» **WHAT THE TASK REQUIRES**
Please write out exactly the lines of the data below from the line holding "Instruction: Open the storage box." through the line holding "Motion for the", and leave out the rest.
--- START ---
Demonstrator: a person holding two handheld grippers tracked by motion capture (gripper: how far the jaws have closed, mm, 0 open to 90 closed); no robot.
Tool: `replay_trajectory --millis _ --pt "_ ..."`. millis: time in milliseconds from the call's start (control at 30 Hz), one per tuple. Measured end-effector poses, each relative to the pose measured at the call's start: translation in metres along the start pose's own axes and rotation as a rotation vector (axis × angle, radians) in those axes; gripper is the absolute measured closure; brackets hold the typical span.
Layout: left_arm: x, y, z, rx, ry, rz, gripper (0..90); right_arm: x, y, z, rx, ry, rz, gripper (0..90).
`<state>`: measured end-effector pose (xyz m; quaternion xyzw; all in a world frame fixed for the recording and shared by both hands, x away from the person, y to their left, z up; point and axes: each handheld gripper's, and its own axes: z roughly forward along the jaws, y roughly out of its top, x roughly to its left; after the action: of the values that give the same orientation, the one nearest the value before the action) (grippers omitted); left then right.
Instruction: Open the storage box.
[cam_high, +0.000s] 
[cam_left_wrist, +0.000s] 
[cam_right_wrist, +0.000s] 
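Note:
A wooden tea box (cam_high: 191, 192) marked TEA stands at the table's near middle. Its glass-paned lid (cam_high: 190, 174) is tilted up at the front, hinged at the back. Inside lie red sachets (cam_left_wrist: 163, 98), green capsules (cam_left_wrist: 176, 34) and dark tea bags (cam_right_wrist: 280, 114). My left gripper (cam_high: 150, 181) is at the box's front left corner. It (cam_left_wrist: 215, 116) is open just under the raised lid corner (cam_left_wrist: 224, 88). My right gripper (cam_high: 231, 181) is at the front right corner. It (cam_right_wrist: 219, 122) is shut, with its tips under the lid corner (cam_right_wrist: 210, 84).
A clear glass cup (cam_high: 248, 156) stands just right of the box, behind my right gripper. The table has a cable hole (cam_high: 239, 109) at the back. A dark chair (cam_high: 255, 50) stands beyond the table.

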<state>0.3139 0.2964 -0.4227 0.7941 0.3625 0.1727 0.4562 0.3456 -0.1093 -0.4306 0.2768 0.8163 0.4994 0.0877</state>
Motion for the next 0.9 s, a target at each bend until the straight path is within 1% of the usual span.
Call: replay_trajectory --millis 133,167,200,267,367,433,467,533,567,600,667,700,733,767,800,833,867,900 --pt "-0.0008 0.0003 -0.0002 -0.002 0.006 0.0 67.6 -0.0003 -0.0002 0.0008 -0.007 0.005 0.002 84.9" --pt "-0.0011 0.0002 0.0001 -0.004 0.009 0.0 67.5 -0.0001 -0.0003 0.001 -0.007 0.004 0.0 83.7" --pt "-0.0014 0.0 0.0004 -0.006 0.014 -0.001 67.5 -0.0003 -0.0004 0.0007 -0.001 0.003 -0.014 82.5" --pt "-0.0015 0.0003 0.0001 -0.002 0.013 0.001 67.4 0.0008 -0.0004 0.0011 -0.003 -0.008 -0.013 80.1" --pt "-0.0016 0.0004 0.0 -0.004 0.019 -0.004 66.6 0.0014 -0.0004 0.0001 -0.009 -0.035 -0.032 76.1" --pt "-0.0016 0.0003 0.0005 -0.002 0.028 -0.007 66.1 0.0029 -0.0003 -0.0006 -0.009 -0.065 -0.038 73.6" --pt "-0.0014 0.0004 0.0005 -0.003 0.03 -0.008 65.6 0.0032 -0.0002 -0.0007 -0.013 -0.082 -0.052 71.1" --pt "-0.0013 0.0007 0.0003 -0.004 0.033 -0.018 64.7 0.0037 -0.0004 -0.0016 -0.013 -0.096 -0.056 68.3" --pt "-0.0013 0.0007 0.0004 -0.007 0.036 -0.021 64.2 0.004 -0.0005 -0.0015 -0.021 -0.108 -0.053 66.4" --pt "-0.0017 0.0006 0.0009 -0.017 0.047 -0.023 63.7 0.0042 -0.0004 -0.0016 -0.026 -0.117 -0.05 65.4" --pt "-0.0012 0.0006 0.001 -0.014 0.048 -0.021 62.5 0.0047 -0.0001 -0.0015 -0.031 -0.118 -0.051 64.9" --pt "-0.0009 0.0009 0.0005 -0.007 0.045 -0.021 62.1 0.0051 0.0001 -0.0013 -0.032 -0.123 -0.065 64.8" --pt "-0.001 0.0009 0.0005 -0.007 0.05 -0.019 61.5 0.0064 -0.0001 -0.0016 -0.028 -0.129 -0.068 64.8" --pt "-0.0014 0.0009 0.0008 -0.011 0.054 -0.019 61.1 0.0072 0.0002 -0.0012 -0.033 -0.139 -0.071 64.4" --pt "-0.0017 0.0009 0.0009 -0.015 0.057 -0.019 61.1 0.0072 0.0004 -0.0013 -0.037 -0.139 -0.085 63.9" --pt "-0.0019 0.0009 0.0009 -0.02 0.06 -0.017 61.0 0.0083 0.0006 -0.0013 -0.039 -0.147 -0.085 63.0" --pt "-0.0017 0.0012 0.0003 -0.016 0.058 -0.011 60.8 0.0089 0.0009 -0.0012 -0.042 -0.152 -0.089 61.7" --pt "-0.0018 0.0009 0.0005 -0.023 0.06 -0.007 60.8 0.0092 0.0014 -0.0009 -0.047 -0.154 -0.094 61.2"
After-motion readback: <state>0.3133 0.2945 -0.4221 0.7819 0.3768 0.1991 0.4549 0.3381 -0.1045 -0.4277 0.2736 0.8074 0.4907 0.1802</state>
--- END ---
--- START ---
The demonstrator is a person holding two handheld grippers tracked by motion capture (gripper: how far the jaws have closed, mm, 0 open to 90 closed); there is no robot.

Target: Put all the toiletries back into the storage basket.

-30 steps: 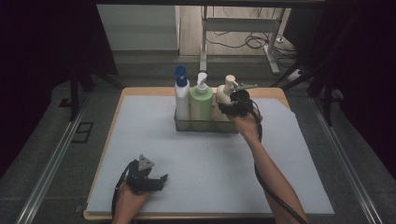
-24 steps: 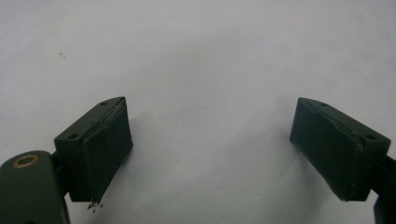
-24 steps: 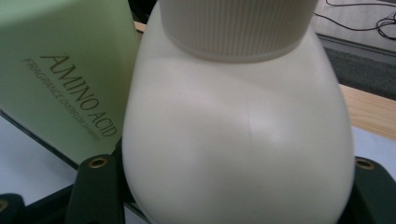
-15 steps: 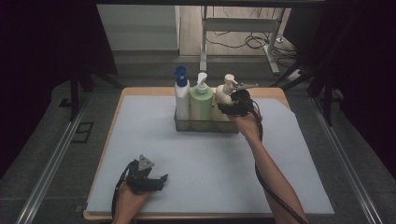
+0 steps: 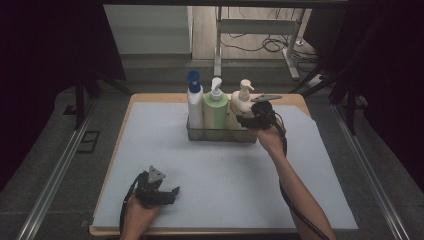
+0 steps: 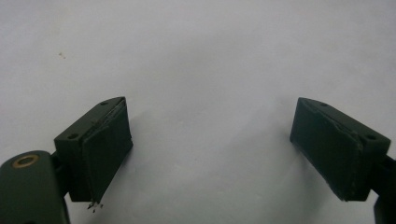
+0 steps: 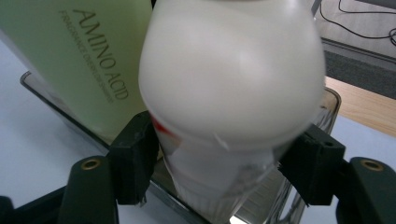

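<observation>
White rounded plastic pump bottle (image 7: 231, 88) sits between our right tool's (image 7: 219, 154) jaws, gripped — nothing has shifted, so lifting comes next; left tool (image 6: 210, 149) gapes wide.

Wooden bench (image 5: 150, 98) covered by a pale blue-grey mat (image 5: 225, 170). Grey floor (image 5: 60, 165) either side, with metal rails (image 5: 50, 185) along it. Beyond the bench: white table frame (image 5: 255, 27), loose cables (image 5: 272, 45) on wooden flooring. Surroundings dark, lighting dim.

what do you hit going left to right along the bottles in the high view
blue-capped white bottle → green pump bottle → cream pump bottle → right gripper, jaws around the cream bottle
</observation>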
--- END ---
» **RESPONSE TO THE TASK**
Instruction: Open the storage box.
[cam_high, +0.000s] 
[cam_left_wrist, +0.000s] 
[cam_right_wrist, +0.000s] 
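Note:
A wooden tea box (cam_high: 191, 192) marked TEA stands at the table's near middle. Its glass-paned lid (cam_high: 190, 174) is tilted up at the front, hinged at the back. Inside lie red sachets (cam_left_wrist: 163, 98), green capsules (cam_left_wrist: 176, 34) and dark tea bags (cam_right_wrist: 280, 114). My left gripper (cam_high: 150, 181) is at the box's front left corner. It (cam_left_wrist: 215, 116) is open just under the raised lid corner (cam_left_wrist: 224, 88). My right gripper (cam_high: 231, 181) is at the front right corner. It (cam_right_wrist: 219, 122) is shut, with its tips under the lid corner (cam_right_wrist: 210, 84).
A clear glass cup (cam_high: 248, 156) stands just right of the box, behind my right gripper. The table has a cable hole (cam_high: 239, 109) at the back. A dark chair (cam_high: 255, 50) stands beyond the table.
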
<state>0.3139 0.2964 -0.4227 0.7941 0.3625 0.1727 0.4562 0.3456 -0.1093 -0.4306 0.2768 0.8163 0.4994 0.0877</state>
Motion for the next 0.9 s, a target at each bend until the straight path is within 1% of the usual span.

The given output is the complete response.